* **Exercise brief**
Print nothing beyond the line with "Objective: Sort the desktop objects": every line from the beginning of the data up to it, that line included, and no pictures.

* **Exercise data**
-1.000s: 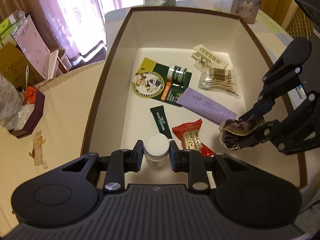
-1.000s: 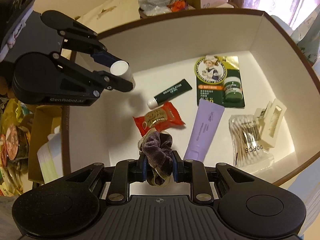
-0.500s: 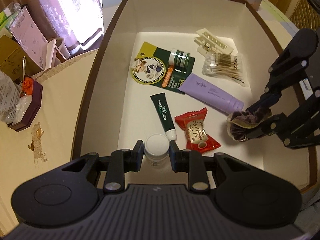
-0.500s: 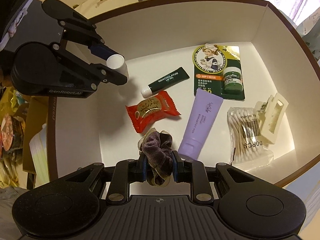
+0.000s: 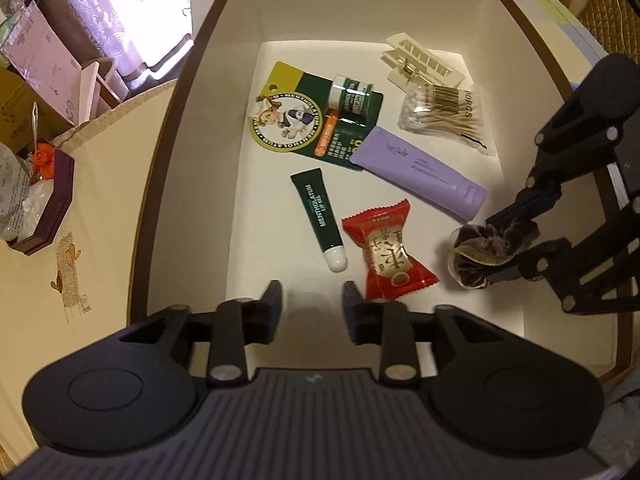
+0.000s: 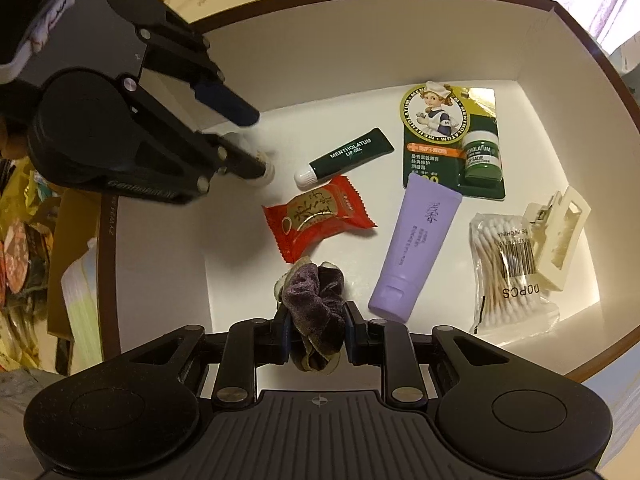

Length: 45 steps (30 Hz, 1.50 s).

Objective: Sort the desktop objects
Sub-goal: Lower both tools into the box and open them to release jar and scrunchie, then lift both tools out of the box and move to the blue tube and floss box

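A brown-rimmed white box (image 5: 176, 92) holds the sorted items. My left gripper (image 5: 309, 308) is open just above the box floor; a small white jar (image 5: 308, 314) shows blurred between its fingers, free of the pads. In the right wrist view the jar (image 6: 262, 170) sits beside the left gripper (image 6: 250, 140), partly hidden. My right gripper (image 6: 316, 330) is shut on a purple velvet scrunchie (image 6: 316, 300), held above the box floor near the purple tube (image 6: 416, 248). The scrunchie (image 5: 488, 252) also shows in the left wrist view.
In the box lie a green lip gel tube (image 5: 320, 216), a red candy wrapper (image 5: 386, 256), a green Mentholatum card (image 5: 312, 120), cotton swabs (image 5: 444, 114) and a cream hair clip (image 5: 420, 60). A dark tray (image 5: 44, 200) sits on the cloth at left.
My left gripper lowered into the box and opened, letting go of the white jar. My right gripper moved further into the box with the scrunchie still held.
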Each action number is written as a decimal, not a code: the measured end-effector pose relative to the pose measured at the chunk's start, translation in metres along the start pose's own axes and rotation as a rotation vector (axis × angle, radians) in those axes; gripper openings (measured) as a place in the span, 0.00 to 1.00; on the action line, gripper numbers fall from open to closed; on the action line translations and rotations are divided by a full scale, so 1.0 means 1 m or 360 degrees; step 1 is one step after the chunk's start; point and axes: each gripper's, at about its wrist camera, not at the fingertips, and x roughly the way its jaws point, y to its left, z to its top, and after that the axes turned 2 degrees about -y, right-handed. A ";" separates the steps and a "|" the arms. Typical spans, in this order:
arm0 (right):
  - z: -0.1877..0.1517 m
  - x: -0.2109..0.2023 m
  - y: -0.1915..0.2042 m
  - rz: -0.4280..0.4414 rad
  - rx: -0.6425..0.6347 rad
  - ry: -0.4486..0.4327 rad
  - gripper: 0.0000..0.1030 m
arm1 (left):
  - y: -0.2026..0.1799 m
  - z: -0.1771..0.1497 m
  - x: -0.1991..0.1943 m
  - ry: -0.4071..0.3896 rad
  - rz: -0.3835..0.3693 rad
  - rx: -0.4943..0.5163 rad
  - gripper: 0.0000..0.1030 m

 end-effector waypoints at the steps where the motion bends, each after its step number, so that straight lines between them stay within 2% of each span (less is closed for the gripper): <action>1: 0.000 0.000 0.002 -0.0011 -0.0016 0.0003 0.59 | -0.001 0.000 -0.001 0.0001 0.0009 0.0008 0.40; 2: 0.000 -0.001 0.004 -0.0031 -0.0048 -0.0012 0.78 | -0.002 0.000 -0.001 0.0002 0.0017 0.0016 0.42; 16: -0.004 0.000 0.006 -0.0061 -0.0061 0.0071 0.78 | -0.008 -0.001 -0.012 -0.0022 0.0054 0.0032 0.54; 22: -0.006 -0.005 0.007 -0.0094 -0.0087 0.0076 0.78 | -0.013 -0.002 -0.016 -0.0035 0.0070 0.0032 0.63; 24: -0.006 -0.007 0.007 -0.0105 -0.0086 0.0070 0.79 | -0.014 -0.002 -0.017 -0.0037 0.0074 0.0033 0.70; 25: -0.007 -0.008 0.006 -0.0113 -0.0083 0.0067 0.80 | -0.015 -0.003 -0.018 -0.0038 0.0081 0.0028 0.71; 27: -0.007 -0.013 0.008 -0.0135 -0.0096 0.0029 0.99 | -0.015 -0.003 -0.019 -0.0040 0.0097 0.0015 0.75; 36: -0.009 -0.035 0.014 -0.0175 -0.0096 -0.0065 0.99 | -0.020 -0.005 -0.032 -0.0059 0.0140 -0.0021 0.84; 45: -0.018 -0.058 0.021 -0.0213 -0.0084 -0.0156 0.99 | -0.033 -0.007 -0.046 -0.0086 0.0169 -0.0024 0.85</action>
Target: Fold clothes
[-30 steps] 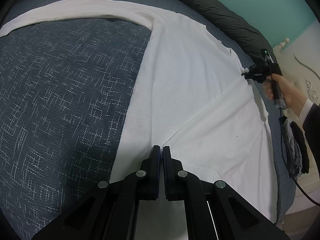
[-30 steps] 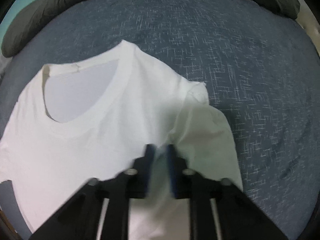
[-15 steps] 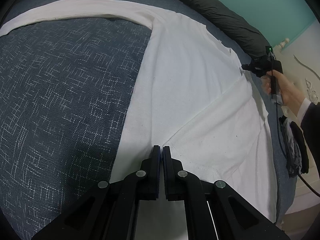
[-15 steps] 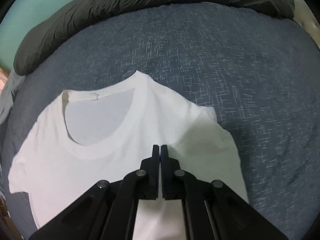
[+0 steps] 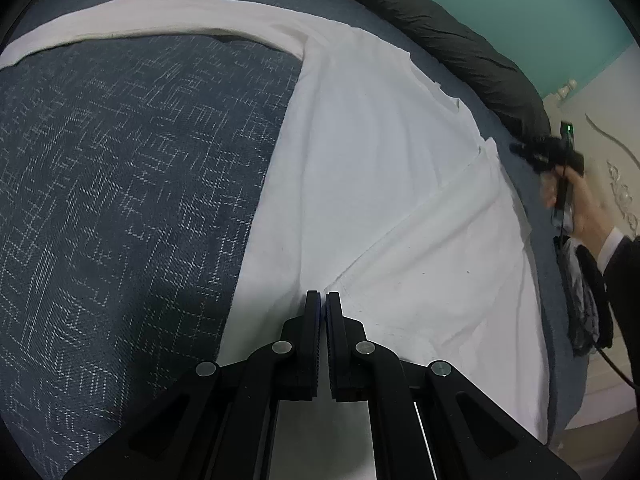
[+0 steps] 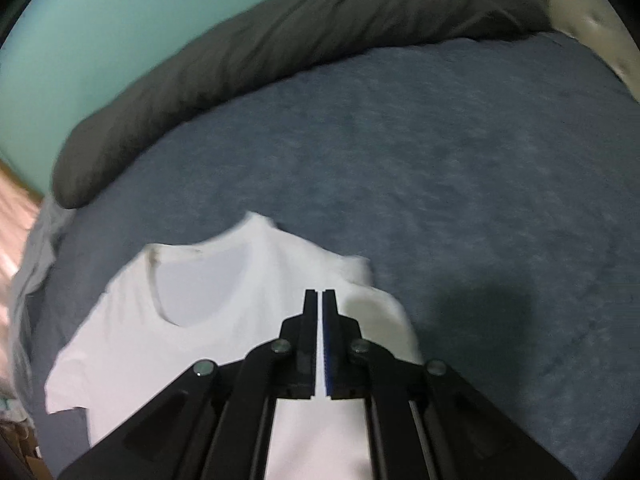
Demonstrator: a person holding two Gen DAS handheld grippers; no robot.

* **Task output**
-1.000s: 
-1.000s: 
-0.500s: 
-0.500s: 
+0.000s: 
+0.000s: 

Length: 45 steps (30 Hz, 1.50 s).

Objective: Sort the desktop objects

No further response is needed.